家業である花卉事業は、これからも受け継いでいくという。

「地域全体では先細りだけど、需要がしっかりありますから。ただ、親たちが用意してくれた家業以外にも、僕自身で何ができるか探っていこうと思っています。ずっとこの土地で暮らしていくためにも。」

「大学は長野でしたけど、それでもこちらのほうが水も空気も澄んでいて、気候が穏やか。人の暮らす環境として、とてもいいんじゃないかと思います。田舎に憧れを持って、暮らしてみたいって。そういう夢のある人に来てもらえると嬉しいですね。」

dontoseino10 田舎暮らしや自然の中での仕事。都会にはない、心地よく時間を過ごせる環境がここにはあると思います。

だけど、地域移住にいろんなことは付き物。けっして明るいことばかりでない。

そんなときは、北山さんたちを頼ってほしいです。しっかり受け入れて、家族のように力になってくれると思う。

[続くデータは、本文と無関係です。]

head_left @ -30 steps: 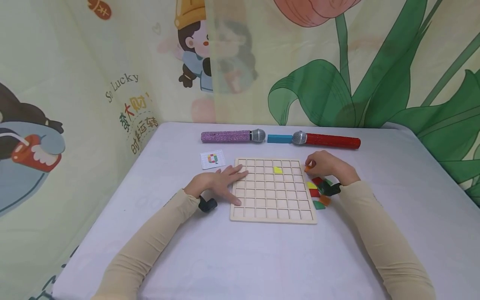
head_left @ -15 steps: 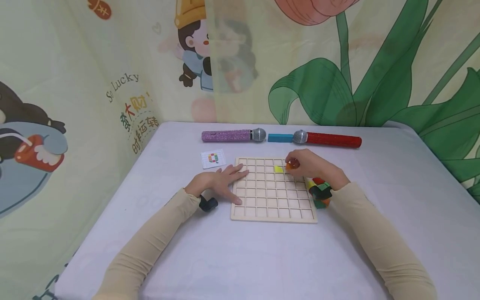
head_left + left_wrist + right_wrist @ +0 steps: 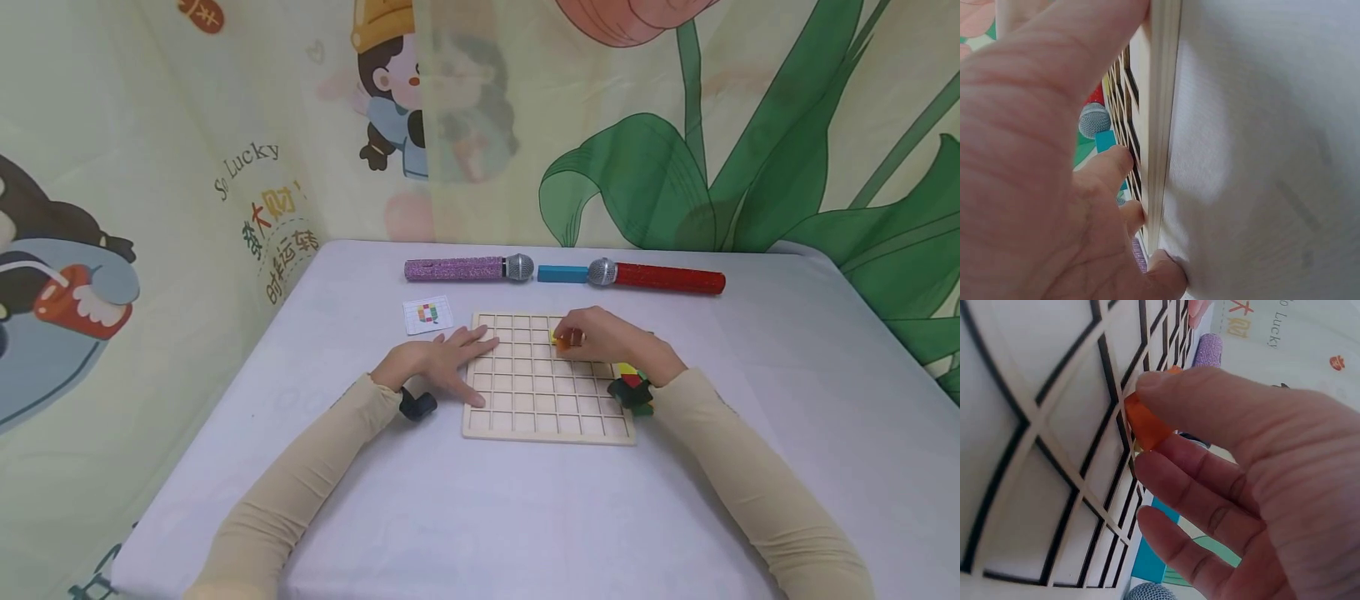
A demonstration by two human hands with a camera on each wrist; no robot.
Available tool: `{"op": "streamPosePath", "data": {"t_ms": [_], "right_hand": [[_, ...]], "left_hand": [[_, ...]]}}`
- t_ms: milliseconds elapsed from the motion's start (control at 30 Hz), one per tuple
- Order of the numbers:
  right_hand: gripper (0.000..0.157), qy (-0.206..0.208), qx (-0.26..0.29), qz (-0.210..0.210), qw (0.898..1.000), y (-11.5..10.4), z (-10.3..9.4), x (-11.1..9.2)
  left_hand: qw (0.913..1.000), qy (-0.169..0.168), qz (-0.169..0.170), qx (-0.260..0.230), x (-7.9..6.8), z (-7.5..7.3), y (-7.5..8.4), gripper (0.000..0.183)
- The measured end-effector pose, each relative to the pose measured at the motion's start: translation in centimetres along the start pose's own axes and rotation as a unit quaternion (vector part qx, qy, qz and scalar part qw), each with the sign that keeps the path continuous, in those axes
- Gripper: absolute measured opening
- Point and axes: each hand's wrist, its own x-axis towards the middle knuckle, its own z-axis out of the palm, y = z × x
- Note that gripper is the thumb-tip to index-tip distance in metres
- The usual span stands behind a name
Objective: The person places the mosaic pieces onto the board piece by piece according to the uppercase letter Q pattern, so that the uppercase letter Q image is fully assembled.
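A pale wooden grid board [image 3: 523, 408] lies flat on the table. My left hand [image 3: 438, 367] rests with spread fingers on its left edge, thumb near the lower corner and fingertips near the upper one. In the left wrist view, the fingers [image 3: 1113, 167] lie against the board's side and rim. Between thumb and fingers, my right hand [image 3: 611, 340] pinches an orange tile [image 3: 1147, 425], held on edge right at the grid lines in the upper part of the board. Just beside it, a yellow tile [image 3: 553, 337] sits in a cell, mostly hidden by the fingers.
Several coloured tiles [image 3: 628, 370] lie at the board's right edge, partly behind the right wrist. A small pattern card [image 3: 427, 315] is at the upper left. Behind the board are a purple microphone [image 3: 453, 269], a blue block [image 3: 562, 274] and a red microphone [image 3: 667, 278].
My right hand has carried the orange tile from beyond the board's right edge leftward over the grid, up to the yellow tile. The left hand has stayed in place on the board.
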Motion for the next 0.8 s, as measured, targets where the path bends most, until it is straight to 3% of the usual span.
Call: {"op": "streamPosePath", "data": {"t_ms": [500,800], "right_hand": [[0.030,0.003,-0.009,-0.022,1.000,-0.25,0.25,-0.10],[0.013,0.011,0.006,-0.025,1.000,-0.45,0.06,-0.24]], "left_hand": [[1.0000,0.002,0.005,-0.003,0.05,0.03,-0.17,0.103],[1.0000,0.001,0.002,-0.004,-0.01,-0.01,0.01,0.103]]}}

「景色もいいし、浜もきれいだし。地域は閉鎖的であるわけでもない。田舎のいいものが海部郡にはいっぱいあります。人のネットワークやITが合わされば、都会に劣らないものができあがると思うんです。」

「だけど、まだ我々に力がない。だから違う目を持った人が来て、発展させてくれたら嬉しい。一緒につくっていきたいというより、その人にどんどん切り開いてほしい。それが理想です。すぐにでなくてもね、ここでじっくりとやっていってほしいです。」